[[ DATA UNDER STUDY, beginning ]]

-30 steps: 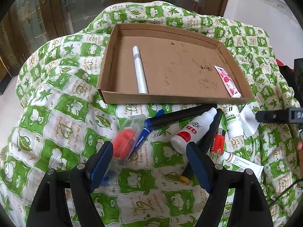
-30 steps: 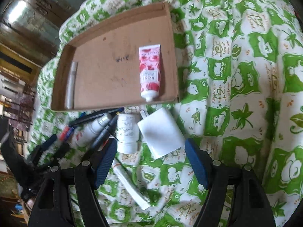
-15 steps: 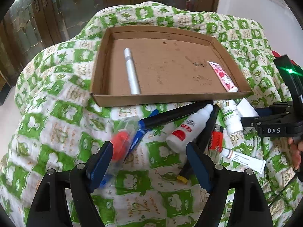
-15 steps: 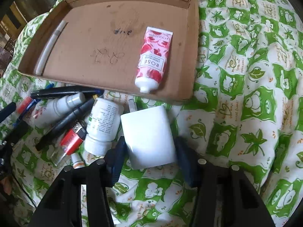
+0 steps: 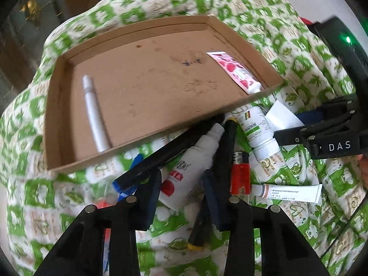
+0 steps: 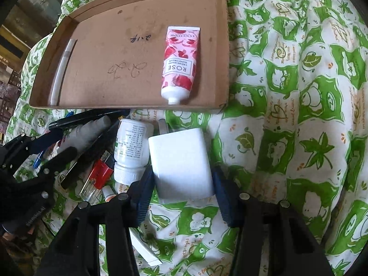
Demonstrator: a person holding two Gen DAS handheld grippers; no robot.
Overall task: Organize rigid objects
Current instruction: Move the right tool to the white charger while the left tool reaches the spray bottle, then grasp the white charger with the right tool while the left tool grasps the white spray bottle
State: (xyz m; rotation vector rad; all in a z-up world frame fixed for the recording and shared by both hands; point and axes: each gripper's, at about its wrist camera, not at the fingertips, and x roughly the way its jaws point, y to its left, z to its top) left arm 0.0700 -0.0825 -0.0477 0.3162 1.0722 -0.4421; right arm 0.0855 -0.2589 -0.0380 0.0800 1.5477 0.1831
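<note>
A cardboard tray lies on a green-and-white cloth. It holds a white pen and a pink rose hand-cream tube. In front of it lies a pile. My left gripper has its pads around a white squeeze bottle with a red label, its jaws narrowed on it. My right gripper has its pads against both sides of a white charger block.
The pile also holds a white medicine bottle, a red lighter, black markers, a blue pen and a small ointment tube. The cloth drapes off to the right.
Both grippers moved forward and down onto the pile. The left jaws narrowed around the squeeze bottle. The right jaws closed in on the charger block.
</note>
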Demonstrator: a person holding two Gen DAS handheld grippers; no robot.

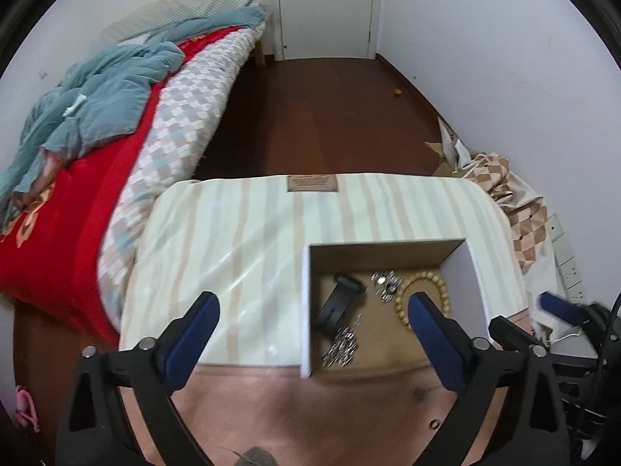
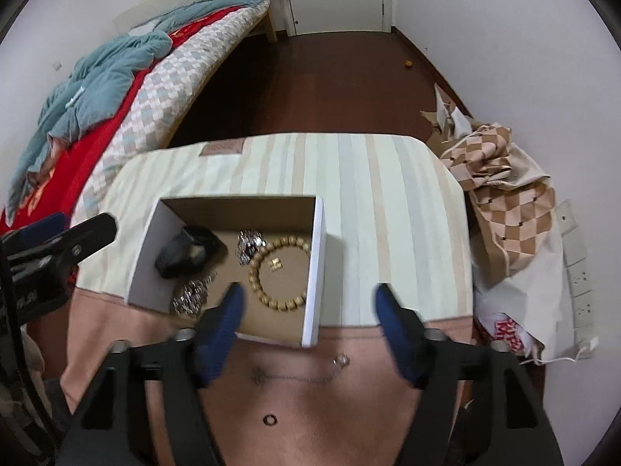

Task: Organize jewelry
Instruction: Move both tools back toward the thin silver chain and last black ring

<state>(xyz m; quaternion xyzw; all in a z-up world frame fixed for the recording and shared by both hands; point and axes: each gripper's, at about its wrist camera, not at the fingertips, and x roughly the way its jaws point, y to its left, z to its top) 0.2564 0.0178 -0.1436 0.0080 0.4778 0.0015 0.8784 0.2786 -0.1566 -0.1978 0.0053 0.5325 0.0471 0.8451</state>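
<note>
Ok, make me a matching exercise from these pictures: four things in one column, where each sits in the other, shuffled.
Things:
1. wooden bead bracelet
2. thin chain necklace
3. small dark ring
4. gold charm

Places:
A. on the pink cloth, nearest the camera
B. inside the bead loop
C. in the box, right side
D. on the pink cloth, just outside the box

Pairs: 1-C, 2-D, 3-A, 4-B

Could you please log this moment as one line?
left gripper open | right gripper open | bead bracelet in box | necklace, ring outside
</note>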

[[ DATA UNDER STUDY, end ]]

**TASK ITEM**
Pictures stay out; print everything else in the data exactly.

**RESULT OF THE TASK**
-30 steps: 
-30 steps: 
-15 steps: 
-15 steps: 
+0 steps: 
+0 steps: 
Demonstrator: a person holding two Gen DAS handheld grippers; no robot.
Overall task: Organize rigid objects
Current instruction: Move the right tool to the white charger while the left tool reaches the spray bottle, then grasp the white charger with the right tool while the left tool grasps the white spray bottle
State: (xyz m; rotation vector rad; all in a z-up world frame fixed for the recording and shared by both hands; point and axes: each gripper's, at about its wrist camera, not at the fingertips, and x roughly the way its jaws point, y to its left, z to its top) left arm 0.0700 -0.0825 -0.0477 0.3162 1.0722 -0.4421; right arm 0.0855 -0.2589 -0.0380 0.0800 1.5477 0.1831
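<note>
A cardboard tray lies on a green-and-white cloth. It holds a white pen and a pink rose hand-cream tube. In front of it lies a pile. My left gripper has its pads around a white squeeze bottle with a red label, its jaws narrowed on it. My right gripper has its pads against both sides of a white charger block.
The pile also holds a white medicine bottle, a red lighter, black markers, a blue pen and a small ointment tube. The cloth drapes off to the right.
Both grippers moved forward and down onto the pile. The left jaws narrowed around the squeeze bottle. The right jaws closed in on the charger block.
</note>
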Demonstrator: a person holding two Gen DAS handheld grippers; no robot.


Task: Organize jewelry
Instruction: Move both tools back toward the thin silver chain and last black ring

<state>(xyz m; quaternion xyzw; all in a z-up world frame fixed for the recording and shared by both hands; point and axes: each gripper's, at about its wrist camera, not at the fingertips, and x roughly the way its jaws point, y to its left, z to its top) 0.2564 0.0178 -0.1436 0.0080 0.4778 0.0015 0.8784 0.2786 -0.1566 -0.1978 0.0053 0.5325 0.0471 0.8451</state>
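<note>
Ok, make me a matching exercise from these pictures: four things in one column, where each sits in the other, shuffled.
Things:
1. wooden bead bracelet
2. thin chain necklace
3. small dark ring
4. gold charm

Places:
A. on the pink cloth, nearest the camera
B. inside the bead loop
C. in the box, right side
D. on the pink cloth, just outside the box

Pairs: 1-C, 2-D, 3-A, 4-B

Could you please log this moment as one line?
left gripper open | right gripper open | bead bracelet in box | necklace, ring outside
</note>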

This answer requires no additional content.